▸ **TO DO**: Write out the listing from the line with "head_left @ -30" to the line with "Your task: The", both lines included, exactly and nothing beyond. Leave pictures out.

▸ **DATA EXCERPT**:
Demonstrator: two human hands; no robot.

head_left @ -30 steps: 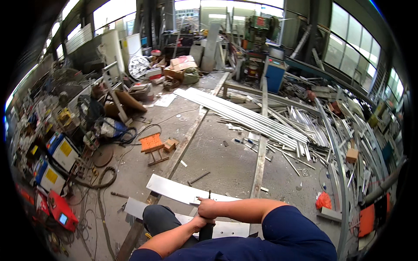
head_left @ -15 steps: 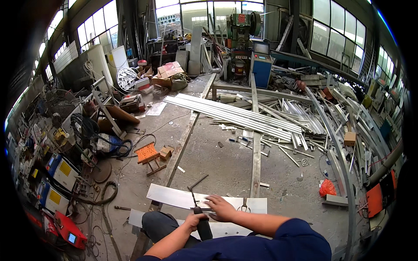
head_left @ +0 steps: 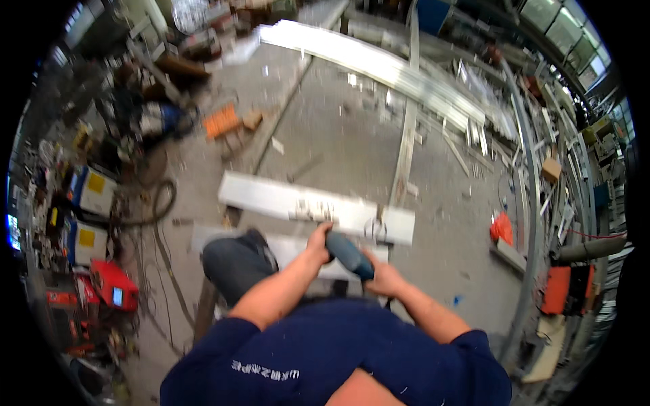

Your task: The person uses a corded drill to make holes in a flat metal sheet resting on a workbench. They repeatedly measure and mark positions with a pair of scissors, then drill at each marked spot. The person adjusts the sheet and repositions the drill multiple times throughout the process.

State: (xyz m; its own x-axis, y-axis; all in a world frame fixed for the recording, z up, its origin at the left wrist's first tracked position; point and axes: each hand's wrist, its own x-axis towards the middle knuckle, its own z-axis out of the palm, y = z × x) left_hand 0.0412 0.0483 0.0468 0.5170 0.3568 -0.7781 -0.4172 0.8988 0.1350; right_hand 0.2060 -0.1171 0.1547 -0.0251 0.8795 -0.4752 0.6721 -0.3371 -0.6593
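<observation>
A dark blue-green power drill [head_left: 349,256] is held slantwise between my two hands, close to my body. My left hand [head_left: 318,242] is closed around its far left end. My right hand [head_left: 384,276] grips the near right end. The bit cannot be made out. Just beyond my hands lies a long white panel [head_left: 264,194], with a blurred metal piece [head_left: 315,207] on its middle. Pliers [head_left: 376,227] rest on the panel toward its right end. A second pale panel [head_left: 288,245] lies nearer me, partly hidden by my knee and arms.
Two long beams [head_left: 406,135] run along the floor away from me. Long white profiles [head_left: 365,61] lie across them. Scrap metal [head_left: 562,142] is heaped on the right, beside a red bag [head_left: 501,227]. At left stand machines, cables [head_left: 162,196], a red box [head_left: 115,284] and an orange stool [head_left: 222,122].
My view has tipped downward. The drill has swung from upright over the panel to slantwise nearer my body. My right hand has left the panel and taken hold of the drill.
</observation>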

▸ **RESPONSE BELOW**:
head_left @ -30 steps: 
head_left @ -15 steps: 
head_left @ +0 steps: 

Your task: The person uses a corded drill to make holes in a flat metal sheet resting on a workbench. They repeatedly measure and mark positions with a pair of scissors, then drill at each marked spot. The person adjusts the sheet and repositions the drill multiple times throughout the process.

Work on this exercise is now complete.